L’Equipe de France continue d’écrire son histoire. L’absence de véritable adversité depuis le début du Mondial pouvait constituer une source d’inquiétude avant cette demi-finale face à une surprenante Allemagne, tombeuse de la Belgique en quart de finale. Mais même poussées dans leurs retranchements par le pays hôte, les Bleues restent en contrôle pour s’imposer 86-64.
Un succès synonyme de première qualification de leur histoire en finale de la Coupe du Monde, deux jours après avoir retrouvé le dernier carré pour la première fois depuis 1953. Deux ans après leur médaille d’argent aux Jeux olympiques de Paris, les Françaises vont donc avoir une nouvelle occasion de décrocher un titre mondial dimanche.
« Il fallait rester dans le réel »
Cette fois, les Bleues doivent pourtant composer avec une salle complètement acquise à leurs adversaires, une situation qu’elles n’avaient pas encore connue depuis le début du tournoi. À plusieurs reprises, l’Allemagne profite de son public pour recoller.
Notamment en première période, lorsque les Françaises laissent passer plusieurs occasions de creuser l’écart et se retrouvent même brièvement derrière (22-23). Mais elles avaient compris dès l’entre-deux ce qui les attendait.
« Directement, quand les joueuses étaient appelées, on a vu que l’ambiance était dingue et qu’ils allaient pousser les Allemandes », raconte Carla Leite. « On a bien respecté ce qui était demandé même si on a eu du mal à rentrer dans le match.
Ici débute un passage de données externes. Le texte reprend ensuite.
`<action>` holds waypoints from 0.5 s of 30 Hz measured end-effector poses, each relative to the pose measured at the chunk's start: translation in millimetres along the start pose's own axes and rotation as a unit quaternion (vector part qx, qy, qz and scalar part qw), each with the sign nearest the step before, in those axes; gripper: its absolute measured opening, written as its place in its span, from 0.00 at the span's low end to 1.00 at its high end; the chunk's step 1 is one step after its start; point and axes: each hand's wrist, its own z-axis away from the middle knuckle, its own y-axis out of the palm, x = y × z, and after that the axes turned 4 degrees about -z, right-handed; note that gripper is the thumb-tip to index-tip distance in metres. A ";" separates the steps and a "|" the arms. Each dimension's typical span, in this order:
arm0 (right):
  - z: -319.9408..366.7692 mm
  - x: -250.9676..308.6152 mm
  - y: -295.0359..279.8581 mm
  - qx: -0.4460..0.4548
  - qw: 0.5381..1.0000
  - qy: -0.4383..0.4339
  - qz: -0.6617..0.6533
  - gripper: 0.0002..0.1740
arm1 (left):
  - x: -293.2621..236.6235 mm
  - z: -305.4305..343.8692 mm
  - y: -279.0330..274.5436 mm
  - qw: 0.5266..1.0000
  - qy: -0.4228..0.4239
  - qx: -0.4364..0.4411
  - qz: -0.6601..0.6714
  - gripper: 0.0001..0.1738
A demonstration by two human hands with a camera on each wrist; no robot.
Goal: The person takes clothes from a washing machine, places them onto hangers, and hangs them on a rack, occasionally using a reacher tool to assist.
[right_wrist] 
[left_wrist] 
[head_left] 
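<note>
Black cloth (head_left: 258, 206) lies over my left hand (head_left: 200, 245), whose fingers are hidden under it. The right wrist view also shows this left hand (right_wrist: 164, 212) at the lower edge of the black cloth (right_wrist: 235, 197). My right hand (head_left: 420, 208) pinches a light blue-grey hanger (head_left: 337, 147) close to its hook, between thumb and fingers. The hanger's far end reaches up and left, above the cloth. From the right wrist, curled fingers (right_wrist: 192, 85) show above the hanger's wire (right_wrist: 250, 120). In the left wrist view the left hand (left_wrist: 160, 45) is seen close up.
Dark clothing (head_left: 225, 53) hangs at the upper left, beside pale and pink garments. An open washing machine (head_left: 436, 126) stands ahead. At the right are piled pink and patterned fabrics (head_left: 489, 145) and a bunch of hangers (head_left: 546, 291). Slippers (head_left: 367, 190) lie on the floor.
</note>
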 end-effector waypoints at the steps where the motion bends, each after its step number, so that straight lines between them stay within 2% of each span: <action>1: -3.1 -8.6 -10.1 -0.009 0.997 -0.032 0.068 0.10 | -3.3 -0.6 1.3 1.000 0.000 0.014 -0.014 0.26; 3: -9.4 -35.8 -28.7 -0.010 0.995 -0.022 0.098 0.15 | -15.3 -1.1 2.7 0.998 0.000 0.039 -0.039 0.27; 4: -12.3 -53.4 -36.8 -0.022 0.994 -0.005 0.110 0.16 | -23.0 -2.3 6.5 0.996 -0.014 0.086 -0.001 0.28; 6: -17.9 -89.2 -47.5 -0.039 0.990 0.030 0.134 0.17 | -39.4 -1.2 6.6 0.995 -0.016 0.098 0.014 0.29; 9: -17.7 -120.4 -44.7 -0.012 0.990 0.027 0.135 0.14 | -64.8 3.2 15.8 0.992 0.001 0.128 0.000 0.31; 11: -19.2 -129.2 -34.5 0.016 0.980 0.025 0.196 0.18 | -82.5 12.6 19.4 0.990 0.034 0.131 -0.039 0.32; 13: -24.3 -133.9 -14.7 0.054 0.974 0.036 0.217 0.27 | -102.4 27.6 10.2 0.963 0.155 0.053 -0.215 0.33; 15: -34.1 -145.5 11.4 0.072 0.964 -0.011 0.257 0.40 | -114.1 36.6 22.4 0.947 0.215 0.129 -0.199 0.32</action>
On aurait pu faire un meilleur match, mais l’important, c’est la victoire. »
C’est après la pause que les joueuses de Jean-Aimé Toupane prennent définitivement leurs distances. L’Allemagne parvient encore un temps à rester au contact, mais l’écart se stabilise autour des dix points dans le troisième quart-temps avant de s’envoler dans les dernières minutes.
« À la mi-temps, on a essayé de se calmer, de mettre les choses au clair », explique Leïla Lacan. « Sans jouer hyper bien, on était devant (45-38, NDLR). Avec le public, tu as l’impression d’être à -10, mais tu regardes le score et tu vois que tu mènes. Le but, c’était de réussir à rester dans le réel. On a continué à dérouler en mettant de l’intensité en défense, en partageant le ballon et en étant agressives. »
« C’est une dinguerie ! »
Comme souvent depuis le début de la compétition, la France peut également remercier Gabby Williams. Avec ses 22 points, la capitaine tricolore signe encore une prestation de très haut niveau et continue de montrer la voie des deux côtés du terrain.
« Gabby est trop forte », résume Carla Leite. « C’est une excellente capitaine, je suis fière de l’avoir dans l’équipe. Que ça soit en défense ou en attaque, elle montre l’exemple. »
Une fois passée la tension de cette demi-finale, les Françaises peuvent enfin laisser éclater leur joie. À l’image de Carla Leite, tout sourire en zone mixte quelques minutes après le buzzer.
« On est trop excitées, je pense qu’on ne réalise pas encore. C’est une dinguerie ! On est sûres de repartir avec une médaille, c’est ce que l’on était venues chercher. Il n’y a plus qu’à aller chercher l’or maintenant. »
Il reste évidemment la marche la plus haute. Dimanche, les Bleues retrouveront l’Espagne ou Team USA pour tenter de décrocher le premier titre mondial de l’histoire de l’équipe de France féminine.
« Pas de préférence », assure déjà Gabby Williams sur l’identité de leur future adversaire. Contrairement à Carla Leite, la capitaine paraît déjà redescendue sur terre. Il reste encore un match pour transformer cette Coupe du Monde historique en épopée dorée.